Kicking the fossil fuel habit

Better batteries for hybrid cars are one goal for scientists planning to use supercomputers to model new materials at the nano-scale.

They are imitating the way the pharmaceutical industry makes new drugs, by investigating the chemical and physical properties of new nano-materials in the virtual realm before creating real samples.

‘New materials hold the key to cleaner and lighter lithium batteries for hybrid electric cars which will help kick the fossil fuel habit,’ said Prof Saiful Islam at Bath University’s chemistry department. The cobalt used in lithium batteries for mobiles and other portable devices is too expensive and toxic for larger cells so the search is on for a replacement.

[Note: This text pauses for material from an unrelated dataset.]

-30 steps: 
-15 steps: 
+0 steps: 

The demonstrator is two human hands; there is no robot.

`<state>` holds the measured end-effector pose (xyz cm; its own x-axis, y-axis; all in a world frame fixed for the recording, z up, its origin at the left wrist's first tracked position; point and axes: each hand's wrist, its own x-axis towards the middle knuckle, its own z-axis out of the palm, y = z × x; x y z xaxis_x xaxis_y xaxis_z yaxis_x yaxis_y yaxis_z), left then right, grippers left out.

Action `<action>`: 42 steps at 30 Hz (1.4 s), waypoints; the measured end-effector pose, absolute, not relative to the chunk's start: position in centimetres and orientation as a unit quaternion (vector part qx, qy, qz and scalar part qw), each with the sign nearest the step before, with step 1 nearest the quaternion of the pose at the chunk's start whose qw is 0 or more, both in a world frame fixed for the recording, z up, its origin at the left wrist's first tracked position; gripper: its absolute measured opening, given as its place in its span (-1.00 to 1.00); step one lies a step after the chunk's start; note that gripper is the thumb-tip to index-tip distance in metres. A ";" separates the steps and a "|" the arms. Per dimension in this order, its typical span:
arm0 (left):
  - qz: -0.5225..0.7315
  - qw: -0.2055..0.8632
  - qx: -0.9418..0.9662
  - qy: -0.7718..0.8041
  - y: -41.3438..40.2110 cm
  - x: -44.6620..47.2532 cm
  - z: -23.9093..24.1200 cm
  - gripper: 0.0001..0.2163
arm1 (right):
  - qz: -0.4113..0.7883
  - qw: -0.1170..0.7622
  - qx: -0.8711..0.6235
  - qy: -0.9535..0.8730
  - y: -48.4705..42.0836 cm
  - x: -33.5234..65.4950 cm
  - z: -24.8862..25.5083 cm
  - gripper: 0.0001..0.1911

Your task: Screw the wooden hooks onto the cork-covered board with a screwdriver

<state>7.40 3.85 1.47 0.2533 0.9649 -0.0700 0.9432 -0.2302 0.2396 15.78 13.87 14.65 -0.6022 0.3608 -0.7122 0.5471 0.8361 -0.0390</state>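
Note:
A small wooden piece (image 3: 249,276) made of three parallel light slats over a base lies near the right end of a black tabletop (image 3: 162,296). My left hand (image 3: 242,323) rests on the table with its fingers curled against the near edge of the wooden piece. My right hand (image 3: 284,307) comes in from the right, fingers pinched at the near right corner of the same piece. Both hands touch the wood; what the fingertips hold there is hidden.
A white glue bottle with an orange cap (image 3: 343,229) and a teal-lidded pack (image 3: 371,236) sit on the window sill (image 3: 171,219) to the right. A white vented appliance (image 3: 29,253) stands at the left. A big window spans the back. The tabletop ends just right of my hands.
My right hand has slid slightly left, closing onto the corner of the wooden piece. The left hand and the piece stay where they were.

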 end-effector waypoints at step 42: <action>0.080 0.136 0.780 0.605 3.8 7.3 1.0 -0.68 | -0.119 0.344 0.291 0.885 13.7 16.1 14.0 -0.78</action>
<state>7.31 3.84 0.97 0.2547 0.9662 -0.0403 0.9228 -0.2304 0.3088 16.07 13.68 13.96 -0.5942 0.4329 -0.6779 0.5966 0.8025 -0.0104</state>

In collaboration with Johnson Matthey, AEA Batteries, Mast Carbon and St Andrews University, Islam’s team aims to design novel compounds that increase the total energy the batteries can store and make them better at producing sudden boosts in power. The Bath group has access to supercomputers at the Rutherford and Daresbury labs for modelling and understanding the new materials. It will be looking at the surfaces of nano-structured oxides. ‘At the nano-scale the surfaces of the structures become important,’ said Islam.

Unusually, the findings from the computational work will be fed to the St Andrews team which will focus on chemical experimentation. ‘Then we can help the interpretation of the experiments, identify which directions of research are likely to be dead ends and predict new avenues and materials,’ said Islam. Their starting points are the existing classes of materials on the cathode side such as layered oxides that allow lithium ions to enter and be released.

The work is part of a £2.1m government-funded project to develop energy storage technology. Researchers at Strathclyde and SurreyUniversities are examining supercapacitors. ‘Batteries are very good at energy density but not so good at releasing it quickly,’ said Islam. ‘Supercapacitors can release it quickly so the hope is to integrate the two technologies.’ This research will also be important for methods of storing energy from renewable sources such as solar and wind power. ‘If we don’t develop an efficient way of storing energy from renewable sources it will be the equivalent of a water company only supplying tap water when it’s raining,’ said Islam.